What Vance resignation means

Secretary of State Cyrus Vance's resignation leaves American foreign policy in a state of uncertainty that is being viewed with some apprehension both at home and abroad.

In his public statements, Mr. Vance has confined the reason for his resignation to his opposition to the PResident's decision on the abortive Iran rescue operation. But the secretary of state is said to have been unhappy as well with what he regarded as a drift on the part of the United States toward more militant reactions to world events.

Other diplomats associated with Mr. Vance have seen that drift as a matter of more and more politics and less and less professionalism in the making of the administration's foreign policy decisions.

The future course of that foreign policy will depend to a degree on who is appointed to replace Mr. Vance. For the moment, that has not been decided. Deputy Secretary of State Warren Christopher will take over, for the immediate future, as actingsecretary of state. It also is possible that in the interest of continuity, Mr. Christopher will be given the job as secretary.

But it is clear to most observers that whether Mr. Christopher, a close associate and friend of Mr. Vance, gets the job or not, Secretary Vance's departure marks a strengthening of the hand of Zbigniew Brzezinski, President Carter's national security adviser.

This, in turn, has led to a certain degree of negative reaction both on the domestic political front and overseas.

* At home. Quite a few politicians see the Vance resignation as one more sign of ineptitude in the Carter administration's management of foreign policy.

Mr. Vance was well liked and trusted in Congress and he was widely viewed as a steadying influence on the administration's foreign policy. Mr. Brzezinski has few friends on Capitol hill and is widely viewed as impulsive and unpredictable.

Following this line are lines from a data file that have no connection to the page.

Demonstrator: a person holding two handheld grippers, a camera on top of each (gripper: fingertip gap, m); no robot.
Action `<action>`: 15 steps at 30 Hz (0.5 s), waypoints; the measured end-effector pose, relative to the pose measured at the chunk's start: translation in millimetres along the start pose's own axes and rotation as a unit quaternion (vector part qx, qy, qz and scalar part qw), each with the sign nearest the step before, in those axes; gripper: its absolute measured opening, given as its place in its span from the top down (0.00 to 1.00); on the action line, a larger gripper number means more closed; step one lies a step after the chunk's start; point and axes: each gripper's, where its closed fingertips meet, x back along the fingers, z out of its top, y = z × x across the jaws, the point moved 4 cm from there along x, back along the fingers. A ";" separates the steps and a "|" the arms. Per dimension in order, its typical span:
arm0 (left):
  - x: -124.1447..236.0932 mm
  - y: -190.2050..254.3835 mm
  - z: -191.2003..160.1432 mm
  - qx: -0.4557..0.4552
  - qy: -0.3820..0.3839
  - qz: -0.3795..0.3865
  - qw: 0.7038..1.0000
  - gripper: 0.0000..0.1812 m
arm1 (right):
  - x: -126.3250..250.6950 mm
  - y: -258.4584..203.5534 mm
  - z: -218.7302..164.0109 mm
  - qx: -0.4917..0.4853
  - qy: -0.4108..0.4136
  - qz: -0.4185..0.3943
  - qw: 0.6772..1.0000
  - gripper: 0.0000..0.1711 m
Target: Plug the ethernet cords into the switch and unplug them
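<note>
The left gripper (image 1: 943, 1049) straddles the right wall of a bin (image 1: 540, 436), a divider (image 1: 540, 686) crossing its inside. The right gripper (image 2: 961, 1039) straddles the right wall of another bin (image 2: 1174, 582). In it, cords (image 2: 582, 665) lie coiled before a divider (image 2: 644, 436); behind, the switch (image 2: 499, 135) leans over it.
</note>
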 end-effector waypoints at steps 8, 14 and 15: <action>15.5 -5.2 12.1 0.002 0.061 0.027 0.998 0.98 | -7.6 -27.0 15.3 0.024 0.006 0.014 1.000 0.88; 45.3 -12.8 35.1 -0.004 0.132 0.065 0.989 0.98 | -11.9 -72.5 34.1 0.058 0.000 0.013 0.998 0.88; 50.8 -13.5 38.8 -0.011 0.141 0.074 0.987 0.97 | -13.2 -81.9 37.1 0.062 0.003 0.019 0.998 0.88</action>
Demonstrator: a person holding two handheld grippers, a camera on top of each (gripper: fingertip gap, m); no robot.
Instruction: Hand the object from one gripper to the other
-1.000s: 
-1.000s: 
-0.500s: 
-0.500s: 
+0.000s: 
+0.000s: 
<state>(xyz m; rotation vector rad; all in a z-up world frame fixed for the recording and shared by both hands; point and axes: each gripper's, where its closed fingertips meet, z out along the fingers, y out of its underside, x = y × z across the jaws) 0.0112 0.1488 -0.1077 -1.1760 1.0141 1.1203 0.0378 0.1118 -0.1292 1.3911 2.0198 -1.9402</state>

* In Western Europe. state Department officials expect the Vance resignation to intensify a persistent lack of confidence in, and respect for, Carter administration foreign policy. As one former associate of Secretary Vance put it, many of the Europeans viewed Mr. Vance as "the only professional in the administration" and Mr. Brzezinski as "a sort of wild man."

* In the Soviet Union. Specialists on Soviet affairs predict the reaction will be mostly a matter of confirming in the minds of the leadership in the Kremlin that cold warriors, or as the Soviets put it, American "circles opposed to detende" have won out. The Soviets for some time have felt that Secretary Vance was a man they could deal with. They have been highly mistrustful of National Security Adviser Brzezinski.

It is considered significant that, for some weeks now, Secretary Vance has been pushing for White House approval to meet with Soviet Foreign Minister Andrei Gromyko in Vienna in mid-May to discuss US-Soviet relations. Mr. Vance's view has been that it is imperative that the US keep lines of communication open to the Soviets both in good times and bad. But apparently because of domestic political considerations, the White House has balked at holding a Vance-Gromyko meeting on the grounds that it might give an appearance of weakness or appeasement on the part of the United States. Both Mr. Vance and Mr. Gromyko were to be in Vienna next month for a celebration of the 25th anniversary of Austrian independence.

It would be a mistake, however, to assume that President Carter's foreign policy will now take the form of a single-minded, hard-line approach. For one thing, the differences between Secretary Vance and national Security Adviser Brzezinski have not always been so clearcut as some commentators made them out to be.

It should be recalled that it was Mr. Brzezinski who exerted the dominant influence on President Carter's speech on foreign policy at the University of Notre Dame in 1977 in which there was scarcely a trace of cold-war attitudes. The stress in that speech that the President proclaimed that the US now was free of an "inordinate fear of communism."

But beyond that, the seeds of ambivalence in PResident Carter's foreign policy can be traced not only to his advisers but also to the thinking of the President himself.

As far back as two years ago, the President had engaged in a considerable amount of cold war-style rhetoric against the Soviet Union only to return, within a matter of weeks, to a more positive view of how to deal with the Soviets.

At times, the President has appeared to reflect his Southern, small-town background and an attitude of "We're not going to let the Soviet Union push us around." At other times, he has been more the evangelist and the idealist -- as when he set forth a vision in his inaugural address of the total abolition of nuclear weapons.

The inaugural address brought from foreign policy "hawks" cries of anguish and charges of naivete.

Secretary Vance was a strong believer in nuclear arms control, and it was he, togetehr with the President, who initiated a policy of attempting to limit the sale of conventional arms overseas. But the strategic arms, or Salt, agreement with the Soviets has been shelved in recent months, and much of the arms sales policy is in limbo.

Mr. Vance's experience as a Defense Department official during the Vietnam war had led him to believe in a negotiated settlement of that conflict. he apparently feared that a more militant policy toward Iran might led to a step-by-step escalation along Vietnam lines --but up to a point where the Soviet Union would become directly involved.